Hi one of my website have 500 + pages all page index now in google and other search engine due to some reason i want only home page ( index page ) should come in google i do not want any other pages in google what detail i need to write in robot.txt file ? make sure no other page should come rather then main index page
I am not not sure but you can try this, if it works out. User-agent: * Allow: /index.html (or use home page extension or url) Disallow: / Code (markup):
It is safer, but it need some extra work - use this code in every page that you don't want to get index: <title>...</title> <META NAME="ROBOTS" CONTENT="NOINDEX, NOFOLLOW"> </head> But, use it with caution, because if your inner pages get deindexed, your main page will lose some major link juice from other pages and thus, it can hurt its ranking.

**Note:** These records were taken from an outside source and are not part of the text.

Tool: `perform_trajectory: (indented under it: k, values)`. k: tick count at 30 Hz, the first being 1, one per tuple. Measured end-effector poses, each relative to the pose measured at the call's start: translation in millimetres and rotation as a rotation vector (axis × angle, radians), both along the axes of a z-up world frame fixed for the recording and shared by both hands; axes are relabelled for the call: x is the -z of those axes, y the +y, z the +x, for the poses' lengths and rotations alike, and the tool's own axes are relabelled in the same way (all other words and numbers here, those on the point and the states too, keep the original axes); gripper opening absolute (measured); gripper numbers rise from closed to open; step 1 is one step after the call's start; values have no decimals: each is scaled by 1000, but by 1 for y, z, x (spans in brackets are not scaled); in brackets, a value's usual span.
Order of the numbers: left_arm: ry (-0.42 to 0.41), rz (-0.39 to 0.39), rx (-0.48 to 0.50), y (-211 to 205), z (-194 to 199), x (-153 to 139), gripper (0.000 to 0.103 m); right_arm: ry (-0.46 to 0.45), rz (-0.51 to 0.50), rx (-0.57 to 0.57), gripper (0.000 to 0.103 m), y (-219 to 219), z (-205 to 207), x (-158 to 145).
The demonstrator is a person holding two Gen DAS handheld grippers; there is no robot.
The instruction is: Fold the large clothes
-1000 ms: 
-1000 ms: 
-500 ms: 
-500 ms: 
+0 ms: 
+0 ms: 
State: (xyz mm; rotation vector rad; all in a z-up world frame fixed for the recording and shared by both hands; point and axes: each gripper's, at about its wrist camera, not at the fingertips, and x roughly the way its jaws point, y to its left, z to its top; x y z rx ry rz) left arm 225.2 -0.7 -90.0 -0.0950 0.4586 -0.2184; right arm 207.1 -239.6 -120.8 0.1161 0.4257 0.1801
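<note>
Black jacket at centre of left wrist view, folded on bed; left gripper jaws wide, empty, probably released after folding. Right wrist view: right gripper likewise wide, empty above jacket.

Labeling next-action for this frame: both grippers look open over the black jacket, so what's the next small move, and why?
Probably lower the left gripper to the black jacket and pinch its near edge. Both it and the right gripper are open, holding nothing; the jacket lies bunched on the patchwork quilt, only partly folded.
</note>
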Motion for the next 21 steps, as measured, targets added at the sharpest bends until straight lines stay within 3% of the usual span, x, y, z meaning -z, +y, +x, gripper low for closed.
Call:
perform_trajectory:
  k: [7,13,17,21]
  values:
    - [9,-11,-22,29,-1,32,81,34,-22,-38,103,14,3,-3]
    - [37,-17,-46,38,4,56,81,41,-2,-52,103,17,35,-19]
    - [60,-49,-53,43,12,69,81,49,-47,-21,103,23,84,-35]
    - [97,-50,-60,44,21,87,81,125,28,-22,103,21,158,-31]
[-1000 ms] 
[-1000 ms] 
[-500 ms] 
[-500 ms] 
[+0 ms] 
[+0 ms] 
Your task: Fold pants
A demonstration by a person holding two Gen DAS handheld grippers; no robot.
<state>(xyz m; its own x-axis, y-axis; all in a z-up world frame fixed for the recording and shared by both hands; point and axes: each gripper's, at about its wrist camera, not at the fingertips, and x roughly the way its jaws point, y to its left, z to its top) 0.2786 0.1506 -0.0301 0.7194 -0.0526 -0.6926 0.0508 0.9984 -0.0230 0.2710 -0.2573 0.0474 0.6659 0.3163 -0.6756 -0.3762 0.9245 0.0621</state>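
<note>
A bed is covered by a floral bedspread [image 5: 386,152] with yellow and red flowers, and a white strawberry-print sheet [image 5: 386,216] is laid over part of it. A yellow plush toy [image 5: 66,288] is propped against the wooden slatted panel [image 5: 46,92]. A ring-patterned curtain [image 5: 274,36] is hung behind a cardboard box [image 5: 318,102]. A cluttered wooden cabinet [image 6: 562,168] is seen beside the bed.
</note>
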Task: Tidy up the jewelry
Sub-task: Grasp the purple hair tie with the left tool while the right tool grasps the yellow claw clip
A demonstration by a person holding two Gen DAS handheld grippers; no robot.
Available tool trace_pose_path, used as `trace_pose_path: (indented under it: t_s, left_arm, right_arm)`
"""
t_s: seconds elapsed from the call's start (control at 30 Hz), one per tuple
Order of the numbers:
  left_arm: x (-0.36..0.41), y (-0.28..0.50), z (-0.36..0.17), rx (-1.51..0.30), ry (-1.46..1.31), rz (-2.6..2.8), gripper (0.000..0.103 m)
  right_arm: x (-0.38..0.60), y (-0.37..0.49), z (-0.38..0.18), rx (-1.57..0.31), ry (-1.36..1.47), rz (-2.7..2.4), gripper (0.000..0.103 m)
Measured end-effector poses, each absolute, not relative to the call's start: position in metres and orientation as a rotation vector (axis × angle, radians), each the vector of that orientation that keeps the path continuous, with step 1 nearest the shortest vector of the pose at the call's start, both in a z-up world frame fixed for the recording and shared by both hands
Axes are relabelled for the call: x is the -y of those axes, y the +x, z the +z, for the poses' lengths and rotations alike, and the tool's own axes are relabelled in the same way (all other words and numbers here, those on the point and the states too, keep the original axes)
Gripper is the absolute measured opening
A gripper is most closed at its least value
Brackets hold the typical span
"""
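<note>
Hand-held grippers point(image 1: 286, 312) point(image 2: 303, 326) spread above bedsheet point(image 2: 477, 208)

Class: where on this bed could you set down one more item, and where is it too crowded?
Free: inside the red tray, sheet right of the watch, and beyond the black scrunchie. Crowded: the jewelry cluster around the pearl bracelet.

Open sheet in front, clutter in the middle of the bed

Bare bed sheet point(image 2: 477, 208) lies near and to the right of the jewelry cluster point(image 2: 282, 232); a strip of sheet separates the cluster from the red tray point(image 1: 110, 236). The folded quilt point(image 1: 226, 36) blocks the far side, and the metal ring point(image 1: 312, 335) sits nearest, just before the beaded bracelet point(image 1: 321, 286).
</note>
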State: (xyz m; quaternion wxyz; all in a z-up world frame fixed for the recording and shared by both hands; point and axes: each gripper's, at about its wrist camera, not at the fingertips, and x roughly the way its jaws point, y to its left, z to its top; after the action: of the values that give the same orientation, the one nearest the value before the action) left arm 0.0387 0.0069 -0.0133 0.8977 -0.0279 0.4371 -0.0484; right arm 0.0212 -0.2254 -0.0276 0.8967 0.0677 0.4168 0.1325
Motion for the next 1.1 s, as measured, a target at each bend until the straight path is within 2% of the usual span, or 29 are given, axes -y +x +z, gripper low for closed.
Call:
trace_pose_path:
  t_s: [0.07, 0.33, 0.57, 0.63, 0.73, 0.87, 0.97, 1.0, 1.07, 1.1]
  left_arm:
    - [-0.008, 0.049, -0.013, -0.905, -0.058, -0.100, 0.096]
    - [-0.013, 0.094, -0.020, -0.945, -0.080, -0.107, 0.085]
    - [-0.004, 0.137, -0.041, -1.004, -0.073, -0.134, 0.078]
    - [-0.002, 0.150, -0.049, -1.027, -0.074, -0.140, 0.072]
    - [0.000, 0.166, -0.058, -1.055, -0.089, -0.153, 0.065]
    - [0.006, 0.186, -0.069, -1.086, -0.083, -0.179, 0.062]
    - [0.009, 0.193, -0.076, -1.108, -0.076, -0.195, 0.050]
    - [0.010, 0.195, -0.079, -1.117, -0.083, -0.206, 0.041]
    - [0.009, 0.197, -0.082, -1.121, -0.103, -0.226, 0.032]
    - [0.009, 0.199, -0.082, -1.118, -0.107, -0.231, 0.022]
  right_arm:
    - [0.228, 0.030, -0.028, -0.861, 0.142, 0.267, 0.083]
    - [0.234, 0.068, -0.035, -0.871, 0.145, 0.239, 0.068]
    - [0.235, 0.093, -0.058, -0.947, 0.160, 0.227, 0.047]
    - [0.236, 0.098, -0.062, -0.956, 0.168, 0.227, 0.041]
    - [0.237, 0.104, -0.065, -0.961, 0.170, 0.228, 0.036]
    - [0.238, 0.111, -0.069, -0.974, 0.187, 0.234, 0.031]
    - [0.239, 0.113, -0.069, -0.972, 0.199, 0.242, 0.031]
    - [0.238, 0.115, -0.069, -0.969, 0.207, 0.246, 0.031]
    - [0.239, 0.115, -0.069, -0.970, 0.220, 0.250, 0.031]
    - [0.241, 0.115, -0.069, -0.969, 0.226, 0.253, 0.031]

Do it like this: User-Agent: * Disallow: / Disallow: / "the page you don't want google bots to crawl" Disallow: / "the page you don't want google bots to crawl" Input the link in after the / it means if you have abc.com/aap.php and you don't want to index it the type "Disallow:/aap.php" like wise you can move on.
If you have .html pages: == User-agent: Googlebot Disallow: *.html == If you have .php pages: == User-agent: Googlebot Disallow: *.php == If you want to deny for all search engines, you will have to to list in Disallow all characters: == User-Agent: * Disallow: /0 ... Disallow: /9 Disallow: /a ... Disallow: /z == Not very succinctly, but should work in all search engines.